- **TASK DESCRIPTION**
Every line of the material has to be retyped exactly.

- **PROVIDED MATERIAL**
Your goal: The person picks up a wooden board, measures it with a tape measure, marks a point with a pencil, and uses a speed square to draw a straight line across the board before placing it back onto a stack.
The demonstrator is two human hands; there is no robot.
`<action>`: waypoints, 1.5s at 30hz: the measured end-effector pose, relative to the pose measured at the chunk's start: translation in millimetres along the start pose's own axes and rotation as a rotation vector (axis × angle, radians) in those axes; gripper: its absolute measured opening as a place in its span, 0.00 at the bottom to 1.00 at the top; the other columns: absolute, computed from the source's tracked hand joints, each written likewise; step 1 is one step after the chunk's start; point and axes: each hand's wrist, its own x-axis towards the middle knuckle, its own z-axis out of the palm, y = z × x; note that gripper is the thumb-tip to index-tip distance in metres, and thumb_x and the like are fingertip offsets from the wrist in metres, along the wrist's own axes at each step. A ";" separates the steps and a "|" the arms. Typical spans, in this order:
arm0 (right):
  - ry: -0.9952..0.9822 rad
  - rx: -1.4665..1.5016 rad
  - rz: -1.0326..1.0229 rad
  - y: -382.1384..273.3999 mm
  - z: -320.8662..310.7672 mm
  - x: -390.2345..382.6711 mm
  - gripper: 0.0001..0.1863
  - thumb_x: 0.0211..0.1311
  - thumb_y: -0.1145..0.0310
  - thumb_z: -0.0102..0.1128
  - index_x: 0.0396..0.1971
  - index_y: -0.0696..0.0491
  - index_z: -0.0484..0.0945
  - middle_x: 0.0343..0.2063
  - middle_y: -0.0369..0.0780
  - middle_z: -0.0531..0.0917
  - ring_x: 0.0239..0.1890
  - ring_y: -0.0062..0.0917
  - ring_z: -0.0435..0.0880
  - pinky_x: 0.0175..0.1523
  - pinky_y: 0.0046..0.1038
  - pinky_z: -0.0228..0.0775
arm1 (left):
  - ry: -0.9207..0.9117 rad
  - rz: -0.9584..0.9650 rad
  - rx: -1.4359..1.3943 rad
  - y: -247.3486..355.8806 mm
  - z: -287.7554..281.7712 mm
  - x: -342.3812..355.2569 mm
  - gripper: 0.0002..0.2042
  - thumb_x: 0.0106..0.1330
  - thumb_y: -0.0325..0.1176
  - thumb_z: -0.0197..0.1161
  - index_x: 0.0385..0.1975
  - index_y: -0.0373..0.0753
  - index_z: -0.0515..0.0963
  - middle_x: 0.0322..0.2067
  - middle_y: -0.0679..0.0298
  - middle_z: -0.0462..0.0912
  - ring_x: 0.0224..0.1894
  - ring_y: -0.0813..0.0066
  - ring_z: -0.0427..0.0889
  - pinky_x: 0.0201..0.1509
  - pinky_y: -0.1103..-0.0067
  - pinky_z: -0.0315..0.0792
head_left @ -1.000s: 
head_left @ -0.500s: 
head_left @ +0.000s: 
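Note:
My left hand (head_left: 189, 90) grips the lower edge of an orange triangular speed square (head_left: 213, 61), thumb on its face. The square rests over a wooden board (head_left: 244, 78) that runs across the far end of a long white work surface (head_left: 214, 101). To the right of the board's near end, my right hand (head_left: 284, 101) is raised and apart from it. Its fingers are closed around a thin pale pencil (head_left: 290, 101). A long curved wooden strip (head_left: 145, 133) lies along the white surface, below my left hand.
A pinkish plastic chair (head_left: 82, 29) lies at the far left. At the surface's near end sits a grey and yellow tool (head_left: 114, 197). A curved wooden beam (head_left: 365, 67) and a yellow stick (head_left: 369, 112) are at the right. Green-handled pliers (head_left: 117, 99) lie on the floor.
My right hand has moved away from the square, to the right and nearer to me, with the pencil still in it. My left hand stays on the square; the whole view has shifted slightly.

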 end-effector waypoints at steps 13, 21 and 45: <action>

- **EXERCISE RESULT**
Your goal: The person picks up a wooden board, measures it with a tape measure, marks a point with a pencil, and uses a speed square to draw a straight line across the board before placing it back onto a stack.
The demonstrator is two human hands; there is no robot.
`<action>`: waypoints, 1.5s at 30hz: the measured end-effector pose, relative to the pose measured at the chunk's start: translation in millimetres along the start pose's own axes and rotation as a rotation vector (axis × angle, radians) in those axes; gripper: its absolute measured opening as a place in its span, 0.00 at the bottom to 1.00 at the top; the other columns: absolute, computed from the source's tracked hand joints, each written likewise; step 1 is one step after the chunk's start; point and axes: each hand's wrist, its own x-axis towards the middle knuckle, its own z-axis out of the palm, y = z × x; note that gripper is the thumb-tip to index-tip distance in metres, and thumb_x and the like are fingertip offsets from the wrist in metres, along the wrist's own axes at each step. A ";" separates the steps and a "|" the arms. Typical spans, in this order:
arm0 (right):
  - ry: -0.9952..0.9822 rad
  - rx: -1.4665..1.5016 rad
  - rz: -1.0326..1.0229 rad
  - y: -382.1384..273.3999 mm
  - z: -320.8662..310.7672 mm
  - x: -390.2345..382.6711 mm
  - gripper: 0.0001..0.1863
  - thumb_x: 0.0211..0.1311
  - thumb_y: -0.1145..0.0310
  - thumb_z: -0.0102..0.1128
  - index_x: 0.0396..0.1971
  - index_y: -0.0696..0.0491
  - index_z: -0.0484..0.0945
  - middle_x: 0.0343..0.2063
  - middle_y: -0.0369..0.0780
  - middle_z: -0.0531..0.0917
  - ring_x: 0.0239..0.1890
  - ring_y: -0.0062..0.0917
  - ring_z: -0.0435..0.0880
  - pinky_x: 0.0175..0.1523
  - pinky_y: 0.0046..0.1038
  - pinky_z: -0.0228..0.0775
arm1 (left):
  - ry: -0.9207..0.9117 rad
  - rz: -0.9584..0.9650 rad
  - rx: -1.4359..1.3943 rad
  - y: -247.3486..355.8806 mm
  - z: -287.7554..281.7712 mm
  - x: -342.3812..355.2569 mm
  - gripper: 0.0002..0.2042
  - thumb_x: 0.0106..0.1330
  - thumb_y: -0.0325..0.1176
  - thumb_z: -0.0197..0.1161
  - index_x: 0.0385..0.1975
  - index_y: -0.0373..0.0753
  - index_z: -0.0515..0.0963
  - middle_x: 0.0322..0.2067
  - middle_y: -0.0679..0.0298
  - middle_z: -0.0462..0.0912
  - ring_x: 0.0224..0.1894
  - ring_y: -0.0813..0.0066
  - ring_z: -0.0427..0.0889
  - pinky_x: 0.0201..0.1509
  - pinky_y: -0.1103..-0.0067
  - pinky_z: -0.0315..0.0792
head_left @ -1.000s: 
head_left @ -0.500s: 
head_left @ +0.000s: 
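Note:
My left hand (head_left: 189, 90) grips the lower edge of an orange triangular speed square (head_left: 213, 61), thumb on its face. The square rests over a wooden board (head_left: 244, 78) that runs across the far end of a long white work surface (head_left: 214, 101). To the right of the board's near end, my right hand (head_left: 284, 101) is raised and apart from it. Its fingers are closed around a thin pale pencil (head_left: 290, 101). A long curved wooden strip (head_left: 145, 133) lies along the white surface, below my left hand.
A pinkish plastic chair (head_left: 82, 29) lies at the far left. At the surface's near end sits a grey and yellow tool (head_left: 114, 197). A curved wooden beam (head_left: 365, 67) and a yellow stick (head_left: 369, 112) are at the right. Green-handled pliers (head_left: 117, 99) lie on the floor.
My right hand has moved away from the square, to the right and nearer to me, with the pencil still in it. My left hand stays on the square; the whole view has shifted slightly.
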
 end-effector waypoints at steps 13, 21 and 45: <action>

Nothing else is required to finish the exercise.